Fresh produce sector
Fresh produce sector relies on local farmers for apples and onions. They are battling to get import licences. The Agricultural Marketing Authority (AMA) refused to let the sector import apples and this has been causing a lot of smuggling. At the moment most onions are being imported because farmers do not have the required machinery that is used for drying the onions. Cash shortages have worked to their advantage as people that used to buy from Mbare Musika are now purchasing from formal companies as there are no point-of-sale machines at Mbare.
This sector relies on local farmers for 80% of local produce. They are having challenges in accessing import permits for apples which are not adequately produced locally. Locally, Zimbabwe can only supply 4 000 tonnes, while demand is around 60 00 tonnes. The sector reported that AMA had refused to support the issuance of import permits on apples and this has seen an escalation in the level of smuggling to satisfy the market.

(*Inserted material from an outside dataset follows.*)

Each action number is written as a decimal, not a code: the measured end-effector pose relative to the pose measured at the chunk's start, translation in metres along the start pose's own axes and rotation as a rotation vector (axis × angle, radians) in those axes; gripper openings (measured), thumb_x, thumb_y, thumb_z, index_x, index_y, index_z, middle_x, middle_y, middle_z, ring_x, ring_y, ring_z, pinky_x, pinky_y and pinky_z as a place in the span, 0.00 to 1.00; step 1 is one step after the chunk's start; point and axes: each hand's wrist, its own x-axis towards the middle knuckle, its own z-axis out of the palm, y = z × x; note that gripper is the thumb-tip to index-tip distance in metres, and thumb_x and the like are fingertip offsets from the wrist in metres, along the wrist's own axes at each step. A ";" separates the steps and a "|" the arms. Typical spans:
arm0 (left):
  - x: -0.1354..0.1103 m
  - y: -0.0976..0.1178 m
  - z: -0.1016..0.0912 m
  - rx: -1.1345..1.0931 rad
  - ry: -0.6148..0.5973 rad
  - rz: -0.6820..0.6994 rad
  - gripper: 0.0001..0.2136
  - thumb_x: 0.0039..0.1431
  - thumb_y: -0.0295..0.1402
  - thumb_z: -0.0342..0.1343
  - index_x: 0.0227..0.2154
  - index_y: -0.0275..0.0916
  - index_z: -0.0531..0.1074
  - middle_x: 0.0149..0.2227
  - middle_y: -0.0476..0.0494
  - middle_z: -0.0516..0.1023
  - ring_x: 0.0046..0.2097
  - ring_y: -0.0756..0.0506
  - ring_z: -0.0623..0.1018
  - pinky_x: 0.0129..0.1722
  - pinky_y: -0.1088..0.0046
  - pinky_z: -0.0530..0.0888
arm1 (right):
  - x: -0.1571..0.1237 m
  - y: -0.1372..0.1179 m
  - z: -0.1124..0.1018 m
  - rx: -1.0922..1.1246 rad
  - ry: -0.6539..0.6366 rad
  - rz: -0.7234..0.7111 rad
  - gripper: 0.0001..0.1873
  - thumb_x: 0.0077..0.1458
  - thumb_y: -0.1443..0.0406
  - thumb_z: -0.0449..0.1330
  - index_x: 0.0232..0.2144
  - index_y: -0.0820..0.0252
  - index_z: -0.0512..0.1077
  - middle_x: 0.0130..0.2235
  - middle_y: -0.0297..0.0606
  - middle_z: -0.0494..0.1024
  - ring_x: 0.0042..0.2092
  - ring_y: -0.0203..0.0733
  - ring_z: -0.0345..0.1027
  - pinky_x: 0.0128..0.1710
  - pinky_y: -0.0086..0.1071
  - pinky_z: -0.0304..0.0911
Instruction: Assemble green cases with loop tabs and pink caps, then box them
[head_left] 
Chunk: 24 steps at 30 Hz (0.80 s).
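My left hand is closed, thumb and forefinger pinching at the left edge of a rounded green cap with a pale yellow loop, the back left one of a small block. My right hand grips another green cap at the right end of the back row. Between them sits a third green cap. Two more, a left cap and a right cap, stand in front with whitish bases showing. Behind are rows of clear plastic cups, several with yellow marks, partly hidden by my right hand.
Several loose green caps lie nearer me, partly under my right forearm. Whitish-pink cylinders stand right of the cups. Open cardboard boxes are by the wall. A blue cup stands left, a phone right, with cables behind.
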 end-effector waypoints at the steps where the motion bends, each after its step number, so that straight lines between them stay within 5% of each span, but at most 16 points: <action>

The other challenges are on supply of onions. Onions are seasonal in Zimbabwe hence during certain times, they have to be imported from Cape Town. However, no import permits were being issued and, hence, smuggling was rampant thereby prejudging government and local formal players. Shortage of money has however, seen formal business performing better as people that used to buy from vegetables form informal markets were coming to formal companies where they can make payment through point of sales.
The industry is currently working on the Construction Contractors Bill, which has been recently handed to the parent ministry. The Bill has been in discussion for more than 20 years now, which is negatively affecting the construction industry in the country. The Bill seeks to bring various positive changes to the construction sector.
It will ensure the registration of construction companies as well as drafting laws and regulations to monitor and regulate registered construction companies and construction projects carried out nationwide. Several construction works have not been completed while others are completed below expected standard.
However, the Bill will introduce committees to monitor all construction projects ensuring the compliance of construction companies to the standards set.